The task: Return the data below exactly, but only from the line containing "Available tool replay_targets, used" through the line containing "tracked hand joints", with both of those lines included.

Recorded information:
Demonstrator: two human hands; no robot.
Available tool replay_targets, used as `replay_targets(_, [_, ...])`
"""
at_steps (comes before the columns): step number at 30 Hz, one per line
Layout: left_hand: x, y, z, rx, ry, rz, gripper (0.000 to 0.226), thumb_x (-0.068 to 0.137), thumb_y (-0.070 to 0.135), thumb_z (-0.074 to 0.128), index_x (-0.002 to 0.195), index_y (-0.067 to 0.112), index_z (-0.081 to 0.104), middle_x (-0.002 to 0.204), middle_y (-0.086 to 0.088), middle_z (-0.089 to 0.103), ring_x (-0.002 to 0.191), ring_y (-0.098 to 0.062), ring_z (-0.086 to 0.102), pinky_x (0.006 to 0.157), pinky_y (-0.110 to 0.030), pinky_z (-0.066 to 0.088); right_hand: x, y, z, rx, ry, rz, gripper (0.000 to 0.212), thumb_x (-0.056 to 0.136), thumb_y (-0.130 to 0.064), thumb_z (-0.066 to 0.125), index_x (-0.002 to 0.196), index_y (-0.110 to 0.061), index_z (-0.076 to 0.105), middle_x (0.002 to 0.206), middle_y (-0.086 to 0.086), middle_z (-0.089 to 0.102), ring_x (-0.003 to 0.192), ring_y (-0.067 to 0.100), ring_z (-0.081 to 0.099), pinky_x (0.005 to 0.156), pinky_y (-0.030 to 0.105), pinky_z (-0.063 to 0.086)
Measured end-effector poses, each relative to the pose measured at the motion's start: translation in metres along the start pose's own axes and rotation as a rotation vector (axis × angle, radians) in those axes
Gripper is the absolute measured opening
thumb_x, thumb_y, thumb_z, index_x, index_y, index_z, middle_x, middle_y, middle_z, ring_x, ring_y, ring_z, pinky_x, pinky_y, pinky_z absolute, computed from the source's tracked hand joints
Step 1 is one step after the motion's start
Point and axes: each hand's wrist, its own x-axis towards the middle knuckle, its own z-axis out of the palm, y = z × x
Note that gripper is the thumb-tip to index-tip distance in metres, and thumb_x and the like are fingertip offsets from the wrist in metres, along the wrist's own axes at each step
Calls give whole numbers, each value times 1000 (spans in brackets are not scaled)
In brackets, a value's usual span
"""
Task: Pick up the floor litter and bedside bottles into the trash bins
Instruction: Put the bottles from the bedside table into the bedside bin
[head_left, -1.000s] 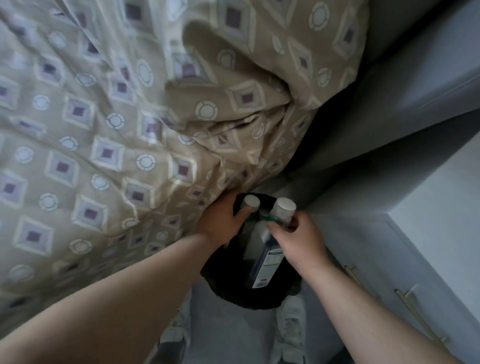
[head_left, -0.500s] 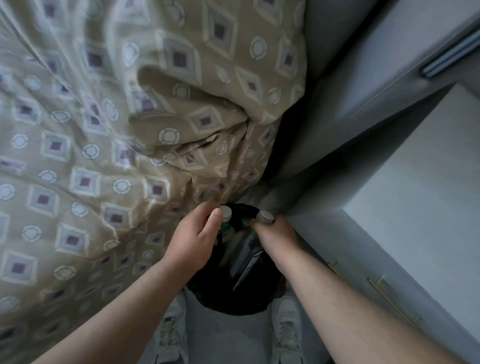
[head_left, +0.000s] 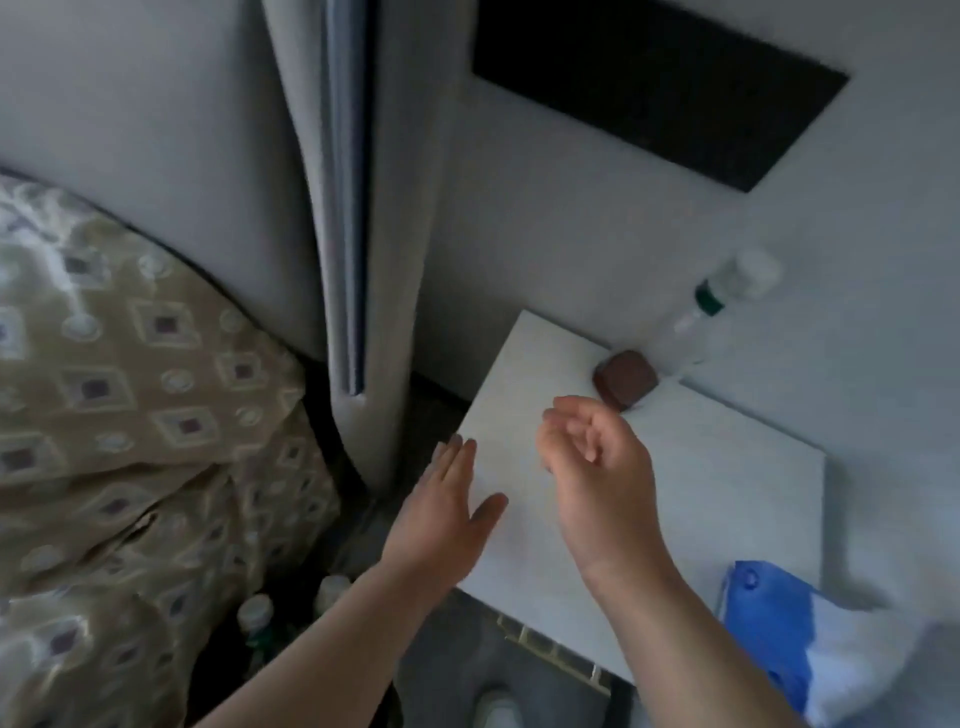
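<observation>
A white bedside worktop (head_left: 727, 467) sits beside a bed with a tan patterned bedcover (head_left: 130, 415). A clear plastic bottle (head_left: 722, 306), blurred, with a white cap and a green neck band, stands at the worktop's far corner against the wall, just beside a small brown block (head_left: 626, 384). Both hands hover over the worktop, apart from the bottle and holding nothing. The left hand (head_left: 447, 514) is flat with fingers straight and together. The right hand (head_left: 597, 478) is nearer the bottle, its fingers loosely curled and parted. Two more capped bottles (head_left: 254, 618) show low in the dark gap between bed and cabinet; whether a bin holds them cannot be told. The corner bottle looks thin-walled and light, likely to crumple if squeezed hard or tip if knocked. A gentle wrap around its middle, or a pinch at the stiffer neck under the cap, would suit it.
</observation>
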Motion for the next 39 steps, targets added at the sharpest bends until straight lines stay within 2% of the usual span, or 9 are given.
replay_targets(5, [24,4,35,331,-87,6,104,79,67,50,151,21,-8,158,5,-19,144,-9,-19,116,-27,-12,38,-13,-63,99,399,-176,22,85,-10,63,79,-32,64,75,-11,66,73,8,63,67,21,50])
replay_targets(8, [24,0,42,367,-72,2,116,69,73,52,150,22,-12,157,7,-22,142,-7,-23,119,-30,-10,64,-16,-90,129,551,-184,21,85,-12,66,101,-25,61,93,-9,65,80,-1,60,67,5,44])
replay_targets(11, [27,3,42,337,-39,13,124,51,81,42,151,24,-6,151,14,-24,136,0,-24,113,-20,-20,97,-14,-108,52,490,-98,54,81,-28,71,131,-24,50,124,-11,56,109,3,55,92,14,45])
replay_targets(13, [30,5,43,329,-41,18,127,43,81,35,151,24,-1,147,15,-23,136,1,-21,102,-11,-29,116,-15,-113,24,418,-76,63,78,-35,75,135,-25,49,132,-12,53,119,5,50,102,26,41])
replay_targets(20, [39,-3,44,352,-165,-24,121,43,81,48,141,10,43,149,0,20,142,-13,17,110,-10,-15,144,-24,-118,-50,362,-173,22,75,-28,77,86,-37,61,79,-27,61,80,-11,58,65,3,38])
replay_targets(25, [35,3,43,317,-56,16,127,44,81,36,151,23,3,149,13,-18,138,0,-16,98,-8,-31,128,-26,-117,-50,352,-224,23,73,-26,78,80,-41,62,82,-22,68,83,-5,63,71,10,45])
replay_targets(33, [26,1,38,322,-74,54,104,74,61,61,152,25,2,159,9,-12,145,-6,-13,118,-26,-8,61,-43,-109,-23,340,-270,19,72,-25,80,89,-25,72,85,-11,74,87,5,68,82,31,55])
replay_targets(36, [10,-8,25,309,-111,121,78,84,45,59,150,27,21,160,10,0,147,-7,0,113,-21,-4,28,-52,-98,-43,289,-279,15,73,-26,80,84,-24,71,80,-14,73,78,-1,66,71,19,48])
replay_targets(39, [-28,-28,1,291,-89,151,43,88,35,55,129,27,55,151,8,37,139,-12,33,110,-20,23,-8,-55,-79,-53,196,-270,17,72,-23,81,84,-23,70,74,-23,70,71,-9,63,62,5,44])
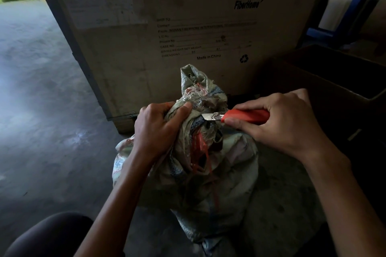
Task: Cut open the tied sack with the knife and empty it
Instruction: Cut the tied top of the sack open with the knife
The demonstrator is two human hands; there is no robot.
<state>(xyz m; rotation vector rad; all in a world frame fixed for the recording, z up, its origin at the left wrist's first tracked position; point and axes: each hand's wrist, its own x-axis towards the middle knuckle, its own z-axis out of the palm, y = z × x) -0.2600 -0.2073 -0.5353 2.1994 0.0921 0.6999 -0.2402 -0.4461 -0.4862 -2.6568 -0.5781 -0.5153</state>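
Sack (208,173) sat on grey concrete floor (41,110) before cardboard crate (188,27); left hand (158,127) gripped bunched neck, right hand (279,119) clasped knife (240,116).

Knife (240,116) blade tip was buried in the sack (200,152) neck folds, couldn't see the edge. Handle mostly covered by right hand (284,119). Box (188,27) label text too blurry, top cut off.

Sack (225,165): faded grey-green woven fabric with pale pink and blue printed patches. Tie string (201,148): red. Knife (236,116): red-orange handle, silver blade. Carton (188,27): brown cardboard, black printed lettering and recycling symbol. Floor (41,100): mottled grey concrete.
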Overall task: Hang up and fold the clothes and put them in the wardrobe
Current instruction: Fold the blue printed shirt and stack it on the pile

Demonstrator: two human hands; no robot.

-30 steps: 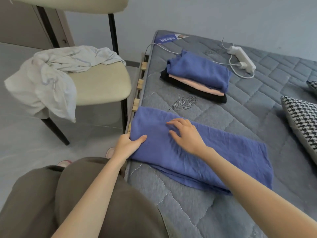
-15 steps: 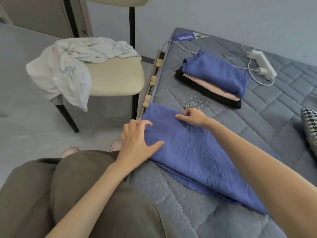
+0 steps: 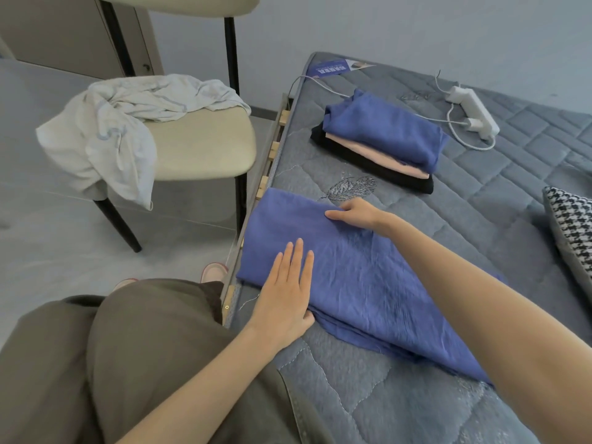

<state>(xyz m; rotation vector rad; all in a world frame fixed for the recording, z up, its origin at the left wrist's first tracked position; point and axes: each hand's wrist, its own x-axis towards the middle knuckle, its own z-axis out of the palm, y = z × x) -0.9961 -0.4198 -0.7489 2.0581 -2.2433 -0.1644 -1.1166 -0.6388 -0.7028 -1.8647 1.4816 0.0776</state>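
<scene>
A: Okay, quick, what is the left hand (image 3: pixel 285 290) doing?

B: It's lying flat on the blue cloth (image 3: pixel 368 283), fingers straight and together, pressing down near the near edge. It's holding nothing.

A: And the right hand (image 3: pixel 355 214)?

B: It's sitting on the far edge of the cloth with its fingers pointing left. I cannot tell if it's pinching the edge or just resting there.

A: Where's the cloth lying?

B: It's lying half-folded on the mattress (image 3: pixel 480 219). The long axis is running from the mattress's left edge down to the right, passing under the right forearm. Both hands are working at the left end, and the long tail is trailing off to the right.

A: So what is the next fold turning on?

B: My guess is the tail is coming over toward the hands, so the right hand is the nearer one for that reach.

A: Is there room?

B: Bare mattress is showing between the cloth and the folded stack (image 3: pixel 384 145) beyond. The left end is sitting right at the mattress edge, so it's risking a slip off that side. The pillow (image 3: pixel 573 232) is lying well apart to the right.
</scene>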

Solution to this task:
Available tool replay_targets, used as `replay_targets(_, [_, ...])`
"""
at_steps (comes before the columns): step number at 30 Hz, one per line
Layout: left_hand: x, y, z, rx, ry, rz, gripper (0.000 to 0.226), thumb_x (-0.068 to 0.137), thumb_y (-0.070 to 0.135), thumb_z (-0.074 to 0.128), index_x (-0.002 to 0.195), index_y (-0.067 to 0.112), index_z (-0.081 to 0.104), middle_x (-0.002 to 0.204), middle_y (-0.086 to 0.088), middle_z (-0.089 to 0.103), ring_x (-0.002 to 0.191), ring_y (-0.098 to 0.062), ring_z (-0.086 to 0.102), pinky_x (0.006 to 0.157), pinky_y (-0.110 to 0.030), pinky_z (-0.066 to 0.088); right_hand: x, y, z, rx, ry, rz, gripper (0.000 to 0.212), thumb_x (-0.056 to 0.136), thumb_y (-0.130 to 0.064), thumb_z (-0.066 to 0.125), index_x (-0.002 to 0.196), index_y (-0.110 to 0.061), index_z (-0.076 to 0.105), middle_x (0.002 to 0.206), middle_y (-0.086 to 0.086), middle_z (-0.089 to 0.102), ring_x (-0.003 to 0.192), ring_y (-0.067 to 0.100), ring_z (-0.081 to 0.099), pinky_x (0.005 to 0.156), pinky_y (-0.030 to 0.105), pinky_z (-0.063 to 0.086)
Measured end-effector poses, each relative to the pose measured at the motion's start: translation in metres along the start pose's own axes and rotation as a rotation vector (axis × angle, radians) in those axes
Gripper is the absolute measured opening
thumb_x, thumb_y, thumb_z, index_x, index_y, index_z, middle_x, middle_y, middle_z, ring_x, ring_y, ring_z, pinky_x, pinky_y, pinky_z absolute, computed from the source's tracked hand joints

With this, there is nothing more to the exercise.